It's now raw SHA.  It could be some form of salted SHA, but I tried hashing it a few different ways (salt in front, salt in back, etc) and it didn't match up for me. 

The solution is to either get the code or to spend some time exhausting the possibilities. 

I wouldn't say its secure; it's just obscure.  I only spent about 5 or 10 minutes on it.  Someone who is willing to put in more time may figure it out.  And if someone gets a hold of the source code, they won't have to figure it out.

Your friend should just use scrypt, bcrypt, or PBKDF2 and not try to roll his own crypto implementation.

The site you just linked is pretty awesome.

If it's his site, can't you look at the code?

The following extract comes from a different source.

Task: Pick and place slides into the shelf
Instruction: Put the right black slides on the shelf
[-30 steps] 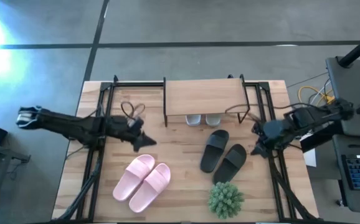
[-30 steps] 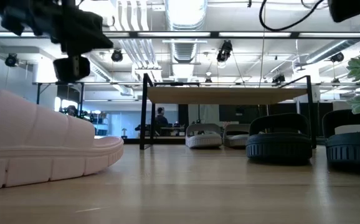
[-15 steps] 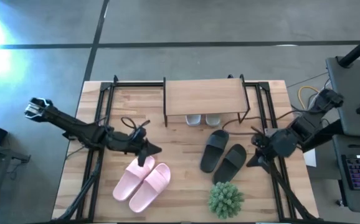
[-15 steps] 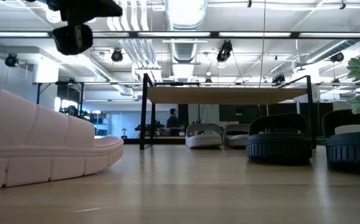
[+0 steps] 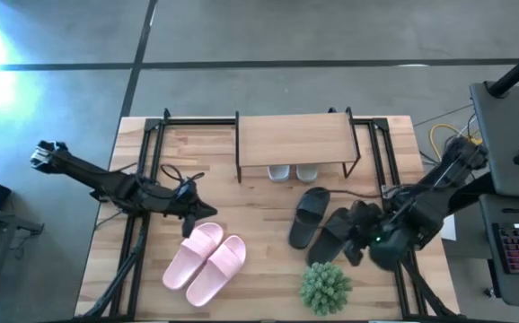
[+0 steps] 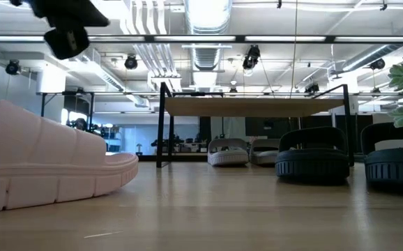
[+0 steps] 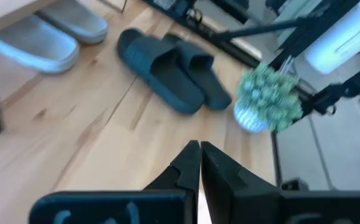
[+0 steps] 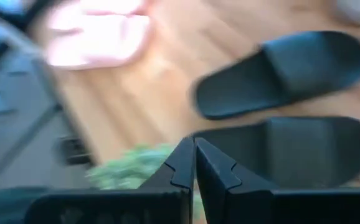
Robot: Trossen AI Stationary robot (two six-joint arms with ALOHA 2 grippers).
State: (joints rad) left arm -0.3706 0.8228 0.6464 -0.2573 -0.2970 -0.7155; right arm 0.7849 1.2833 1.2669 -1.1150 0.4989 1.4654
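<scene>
Two black slides (image 5: pixel 311 213) lie side by side on the table at right centre, soles down. Two pale pink slides (image 5: pixel 204 260) lie near the front left. A grey-white pair (image 5: pixel 292 172) sits under the shelf (image 5: pixel 294 137), which stands at the table's far middle. My left gripper (image 5: pixel 207 212) hovers shut just beyond the pink slides' far ends. My right gripper (image 5: pixel 356 240) hangs shut above the right edge of the black pair (image 8: pixel 279 68), pointing down at a slant. Neither gripper holds anything.
A small green plant (image 5: pixel 324 287) in a pot stands near the front edge, close to the black slides and my right gripper. Black frame rails (image 5: pixel 143 179) run along the table's left and right sides. Bare wood lies between the pink and black pairs.
My right gripper has swung from the table's right side toward the near edge and left, ending over the black slides and tipping further down. My left gripper has risen a little and rolled above the pink slides. No slide has moved.
</scene>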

I didn't take it as rude.  The guy who designed the site is an ass.  I found a way to bypass the login to the database a month ago, and it took him a month to fix it!  So he's not really good about getting back to my friend or me.  In his defense, he probably realizes once he gives us all this stuff, he's going to get fired!

So right now the plan is just to make a list of all the problems and things we need and hopefully get it eventually so someone else can handle the site.

I'm on it, that's why I'm doing this test.  Figuring out what works and what doesn't, what we can reuse and what we need to get rid of.  Once that's done, then we'll have a better understanding of what we need the new admin to be able to do.